Exercise details ->
Look through the records below for the line with "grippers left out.". Return that line and each one after it up to and including the line with "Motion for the", exactly.

Data to process ->

━━━━━━━━

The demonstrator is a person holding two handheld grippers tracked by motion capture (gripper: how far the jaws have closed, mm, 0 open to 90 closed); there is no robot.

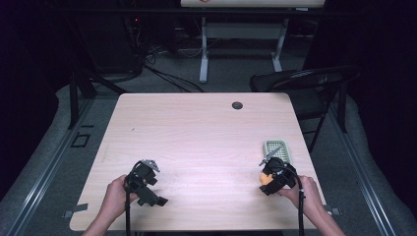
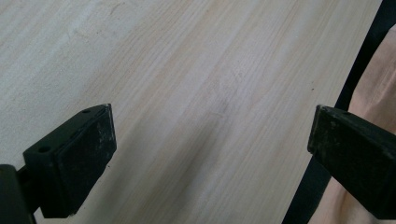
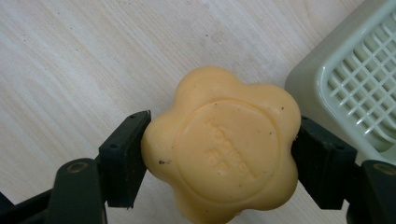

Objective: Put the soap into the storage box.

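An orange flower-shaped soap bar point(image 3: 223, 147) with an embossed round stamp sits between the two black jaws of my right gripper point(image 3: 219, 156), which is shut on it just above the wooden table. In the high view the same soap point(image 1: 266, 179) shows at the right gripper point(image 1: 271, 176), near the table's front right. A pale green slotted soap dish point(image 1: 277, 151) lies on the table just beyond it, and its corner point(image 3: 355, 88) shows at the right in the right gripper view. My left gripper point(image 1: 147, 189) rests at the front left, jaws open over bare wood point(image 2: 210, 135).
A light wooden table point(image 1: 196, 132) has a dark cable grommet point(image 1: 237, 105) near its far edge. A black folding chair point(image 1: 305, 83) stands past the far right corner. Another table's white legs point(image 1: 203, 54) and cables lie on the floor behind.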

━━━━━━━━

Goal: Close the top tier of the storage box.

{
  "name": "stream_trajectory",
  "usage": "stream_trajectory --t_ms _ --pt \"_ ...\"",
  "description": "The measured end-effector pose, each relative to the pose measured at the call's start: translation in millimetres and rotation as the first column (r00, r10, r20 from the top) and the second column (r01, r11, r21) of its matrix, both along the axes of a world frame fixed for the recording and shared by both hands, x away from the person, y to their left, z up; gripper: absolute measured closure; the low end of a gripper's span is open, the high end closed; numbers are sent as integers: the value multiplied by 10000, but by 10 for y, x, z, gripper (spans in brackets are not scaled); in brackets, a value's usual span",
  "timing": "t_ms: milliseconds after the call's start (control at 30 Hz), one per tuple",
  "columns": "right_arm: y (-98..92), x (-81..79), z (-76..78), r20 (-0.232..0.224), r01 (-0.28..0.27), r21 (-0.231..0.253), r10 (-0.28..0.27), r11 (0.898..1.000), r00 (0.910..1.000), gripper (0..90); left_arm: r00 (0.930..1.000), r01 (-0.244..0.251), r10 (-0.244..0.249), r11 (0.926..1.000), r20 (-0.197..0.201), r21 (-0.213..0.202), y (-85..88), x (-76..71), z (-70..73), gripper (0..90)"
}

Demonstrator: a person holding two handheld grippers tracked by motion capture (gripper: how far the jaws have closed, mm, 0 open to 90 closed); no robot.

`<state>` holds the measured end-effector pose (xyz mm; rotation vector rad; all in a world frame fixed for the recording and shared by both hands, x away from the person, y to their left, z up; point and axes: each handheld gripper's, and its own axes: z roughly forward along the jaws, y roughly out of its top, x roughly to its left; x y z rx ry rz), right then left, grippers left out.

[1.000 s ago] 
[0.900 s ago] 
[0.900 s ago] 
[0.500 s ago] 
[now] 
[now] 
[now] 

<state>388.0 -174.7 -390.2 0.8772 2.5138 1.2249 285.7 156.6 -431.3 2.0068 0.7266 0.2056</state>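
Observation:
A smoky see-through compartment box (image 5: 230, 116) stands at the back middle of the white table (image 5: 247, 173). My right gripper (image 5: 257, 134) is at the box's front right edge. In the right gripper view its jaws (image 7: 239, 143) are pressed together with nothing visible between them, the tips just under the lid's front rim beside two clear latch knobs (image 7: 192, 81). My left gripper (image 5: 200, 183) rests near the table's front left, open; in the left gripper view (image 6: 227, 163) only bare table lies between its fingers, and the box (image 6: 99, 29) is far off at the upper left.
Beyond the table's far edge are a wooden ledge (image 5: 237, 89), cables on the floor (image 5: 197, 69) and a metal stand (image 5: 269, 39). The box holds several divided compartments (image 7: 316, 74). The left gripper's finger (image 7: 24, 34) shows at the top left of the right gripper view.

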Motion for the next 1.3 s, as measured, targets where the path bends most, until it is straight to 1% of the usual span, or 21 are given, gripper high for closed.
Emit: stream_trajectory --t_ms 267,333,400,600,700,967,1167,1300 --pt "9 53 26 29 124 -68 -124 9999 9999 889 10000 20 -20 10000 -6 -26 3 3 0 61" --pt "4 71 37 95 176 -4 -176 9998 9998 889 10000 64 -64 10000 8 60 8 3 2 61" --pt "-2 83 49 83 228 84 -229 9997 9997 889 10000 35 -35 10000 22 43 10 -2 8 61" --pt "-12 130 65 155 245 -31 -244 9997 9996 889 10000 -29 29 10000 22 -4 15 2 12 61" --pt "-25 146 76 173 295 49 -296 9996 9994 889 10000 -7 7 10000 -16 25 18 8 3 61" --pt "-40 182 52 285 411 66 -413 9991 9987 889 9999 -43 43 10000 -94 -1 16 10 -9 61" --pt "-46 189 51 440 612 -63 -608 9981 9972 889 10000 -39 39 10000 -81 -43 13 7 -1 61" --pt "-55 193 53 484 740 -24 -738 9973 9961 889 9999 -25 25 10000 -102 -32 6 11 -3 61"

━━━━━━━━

Written response ->
`<state>` holds the measured end-effector pose (xyz mm; rotation vector rad; all in a world frame fixed for the recording and shared by both hands, x away from the person, y to their left, z up; point and axes: each handheld gripper's, and its own axes: z roughly forward along the jaws, y roughly out of its top, x roughly to its left; x y z rx ry rz), right then left, grippers left out.

[1.000 s ago] 
[0.900 s ago] 
[0.900 s ago] 
[0.500 s ago] 
[now] 
[now] 
[now] 

<state>388.0 -174.7 -390.2 0.8772 2.5138 1.2249 285.7 156.6 -431.3 2.0068 0.7266 0.2056</state>
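Observation:
A smoky see-through compartment box (image 5: 230, 116) stands at the back middle of the white table (image 5: 247, 173). My right gripper (image 5: 257, 134) is at the box's front right edge. In the right gripper view its jaws (image 7: 239, 143) are pressed together with nothing visible between them, the tips just under the lid's front rim beside two clear latch knobs (image 7: 192, 81). My left gripper (image 5: 200, 183) rests near the table's front left, open; in the left gripper view (image 6: 227, 163) only bare table lies between its fingers, and the box (image 6: 99, 29) is far off at the upper left.
Beyond the table's far edge are a wooden ledge (image 5: 237, 89), cables on the floor (image 5: 197, 69) and a metal stand (image 5: 269, 39). The box holds several divided compartments (image 7: 316, 74). The left gripper's finger (image 7: 24, 34) shows at the top left of the right gripper view.
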
Motion for the next 1.3 s, as measured, targets where the path bends most, until it is straight to 1% of the usual span, or 21 are given, gripper high for closed.

Nothing further is required for this answer.